**Task objective**:
Keeping every word the same, return the listing from its first line until the line holding "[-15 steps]" has been returned as well.

*** Begin section ***

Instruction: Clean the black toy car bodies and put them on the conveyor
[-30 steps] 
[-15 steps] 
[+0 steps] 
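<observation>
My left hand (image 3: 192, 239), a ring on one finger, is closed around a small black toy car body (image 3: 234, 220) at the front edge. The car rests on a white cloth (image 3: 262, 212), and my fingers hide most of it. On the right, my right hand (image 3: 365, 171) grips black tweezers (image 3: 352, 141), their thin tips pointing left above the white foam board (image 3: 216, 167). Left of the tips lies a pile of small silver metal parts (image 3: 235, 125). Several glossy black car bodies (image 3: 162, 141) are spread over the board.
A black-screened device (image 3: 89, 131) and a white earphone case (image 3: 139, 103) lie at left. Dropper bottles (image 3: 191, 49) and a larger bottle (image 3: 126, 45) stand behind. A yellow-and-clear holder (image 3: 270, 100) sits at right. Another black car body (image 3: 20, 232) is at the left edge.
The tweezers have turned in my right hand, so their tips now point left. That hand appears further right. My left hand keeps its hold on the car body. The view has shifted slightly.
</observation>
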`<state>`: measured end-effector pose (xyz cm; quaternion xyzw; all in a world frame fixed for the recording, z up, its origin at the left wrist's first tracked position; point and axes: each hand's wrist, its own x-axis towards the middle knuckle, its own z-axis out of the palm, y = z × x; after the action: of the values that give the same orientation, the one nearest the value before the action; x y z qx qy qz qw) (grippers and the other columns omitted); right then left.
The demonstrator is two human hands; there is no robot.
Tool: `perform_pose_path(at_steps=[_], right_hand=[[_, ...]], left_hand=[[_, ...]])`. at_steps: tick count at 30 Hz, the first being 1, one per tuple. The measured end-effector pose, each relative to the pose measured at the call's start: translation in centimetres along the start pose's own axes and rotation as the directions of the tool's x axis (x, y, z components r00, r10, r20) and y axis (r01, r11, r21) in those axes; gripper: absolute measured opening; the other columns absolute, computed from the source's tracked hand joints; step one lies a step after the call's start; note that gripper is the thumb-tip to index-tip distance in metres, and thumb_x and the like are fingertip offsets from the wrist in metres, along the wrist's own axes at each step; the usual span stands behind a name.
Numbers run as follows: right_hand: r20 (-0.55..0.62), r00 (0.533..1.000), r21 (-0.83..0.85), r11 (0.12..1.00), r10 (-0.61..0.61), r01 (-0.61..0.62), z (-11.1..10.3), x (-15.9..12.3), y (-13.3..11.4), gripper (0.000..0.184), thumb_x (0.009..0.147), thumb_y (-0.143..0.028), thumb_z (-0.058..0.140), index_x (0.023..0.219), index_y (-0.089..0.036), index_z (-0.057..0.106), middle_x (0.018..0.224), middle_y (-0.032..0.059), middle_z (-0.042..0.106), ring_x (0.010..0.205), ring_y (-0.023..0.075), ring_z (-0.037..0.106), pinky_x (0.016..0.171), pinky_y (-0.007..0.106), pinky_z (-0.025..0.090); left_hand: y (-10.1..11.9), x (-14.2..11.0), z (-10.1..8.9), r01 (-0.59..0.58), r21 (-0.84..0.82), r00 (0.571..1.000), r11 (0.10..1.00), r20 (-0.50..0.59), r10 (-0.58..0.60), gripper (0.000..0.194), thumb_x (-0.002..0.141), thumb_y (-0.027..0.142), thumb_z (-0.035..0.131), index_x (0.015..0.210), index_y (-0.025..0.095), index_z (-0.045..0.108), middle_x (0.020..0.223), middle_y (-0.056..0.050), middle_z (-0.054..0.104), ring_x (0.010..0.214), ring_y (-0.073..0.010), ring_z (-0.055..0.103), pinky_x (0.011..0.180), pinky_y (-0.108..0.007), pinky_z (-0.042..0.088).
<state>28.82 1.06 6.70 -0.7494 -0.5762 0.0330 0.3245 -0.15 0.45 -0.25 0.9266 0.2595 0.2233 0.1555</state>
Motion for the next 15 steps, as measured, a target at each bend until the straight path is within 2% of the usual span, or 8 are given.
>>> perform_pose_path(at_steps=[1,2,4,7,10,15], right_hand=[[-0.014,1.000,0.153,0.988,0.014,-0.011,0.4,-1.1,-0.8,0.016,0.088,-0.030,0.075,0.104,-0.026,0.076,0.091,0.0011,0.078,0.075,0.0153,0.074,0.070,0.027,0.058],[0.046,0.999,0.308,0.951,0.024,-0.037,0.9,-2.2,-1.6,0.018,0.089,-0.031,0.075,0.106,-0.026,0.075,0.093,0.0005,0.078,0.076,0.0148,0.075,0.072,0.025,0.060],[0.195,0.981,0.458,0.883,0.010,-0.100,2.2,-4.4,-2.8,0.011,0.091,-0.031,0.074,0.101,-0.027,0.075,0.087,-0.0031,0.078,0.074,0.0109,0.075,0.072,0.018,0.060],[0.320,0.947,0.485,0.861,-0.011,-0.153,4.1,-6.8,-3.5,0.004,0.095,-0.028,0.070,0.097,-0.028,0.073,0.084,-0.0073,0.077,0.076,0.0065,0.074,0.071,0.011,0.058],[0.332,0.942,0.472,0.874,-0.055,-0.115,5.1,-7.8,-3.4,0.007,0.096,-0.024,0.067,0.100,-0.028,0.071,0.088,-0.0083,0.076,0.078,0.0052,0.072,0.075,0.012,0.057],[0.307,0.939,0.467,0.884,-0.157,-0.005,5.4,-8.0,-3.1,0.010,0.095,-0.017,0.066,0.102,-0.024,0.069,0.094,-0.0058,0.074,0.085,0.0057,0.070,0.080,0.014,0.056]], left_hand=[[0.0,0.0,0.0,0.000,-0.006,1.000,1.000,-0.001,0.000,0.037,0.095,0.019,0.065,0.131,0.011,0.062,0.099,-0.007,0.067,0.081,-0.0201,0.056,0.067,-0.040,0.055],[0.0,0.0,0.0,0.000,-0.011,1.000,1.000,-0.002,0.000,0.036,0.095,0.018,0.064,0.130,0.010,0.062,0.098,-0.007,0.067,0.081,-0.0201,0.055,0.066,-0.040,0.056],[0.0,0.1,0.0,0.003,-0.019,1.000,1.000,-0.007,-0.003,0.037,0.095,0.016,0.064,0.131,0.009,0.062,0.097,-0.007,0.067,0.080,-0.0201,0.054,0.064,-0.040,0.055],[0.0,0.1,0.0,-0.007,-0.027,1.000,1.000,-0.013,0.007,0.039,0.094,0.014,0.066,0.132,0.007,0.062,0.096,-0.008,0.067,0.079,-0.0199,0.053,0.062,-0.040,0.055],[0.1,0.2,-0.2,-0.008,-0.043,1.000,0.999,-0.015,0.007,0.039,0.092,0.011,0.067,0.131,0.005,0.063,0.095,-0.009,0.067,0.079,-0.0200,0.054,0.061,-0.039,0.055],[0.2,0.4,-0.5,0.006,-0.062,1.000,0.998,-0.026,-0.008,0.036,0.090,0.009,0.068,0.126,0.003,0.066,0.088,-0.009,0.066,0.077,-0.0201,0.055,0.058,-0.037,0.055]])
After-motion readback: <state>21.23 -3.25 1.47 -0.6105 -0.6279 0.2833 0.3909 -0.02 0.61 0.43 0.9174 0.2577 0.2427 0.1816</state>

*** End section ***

**Answer box**:
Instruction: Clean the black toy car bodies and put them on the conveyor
[-30 steps] 
[-15 steps] 

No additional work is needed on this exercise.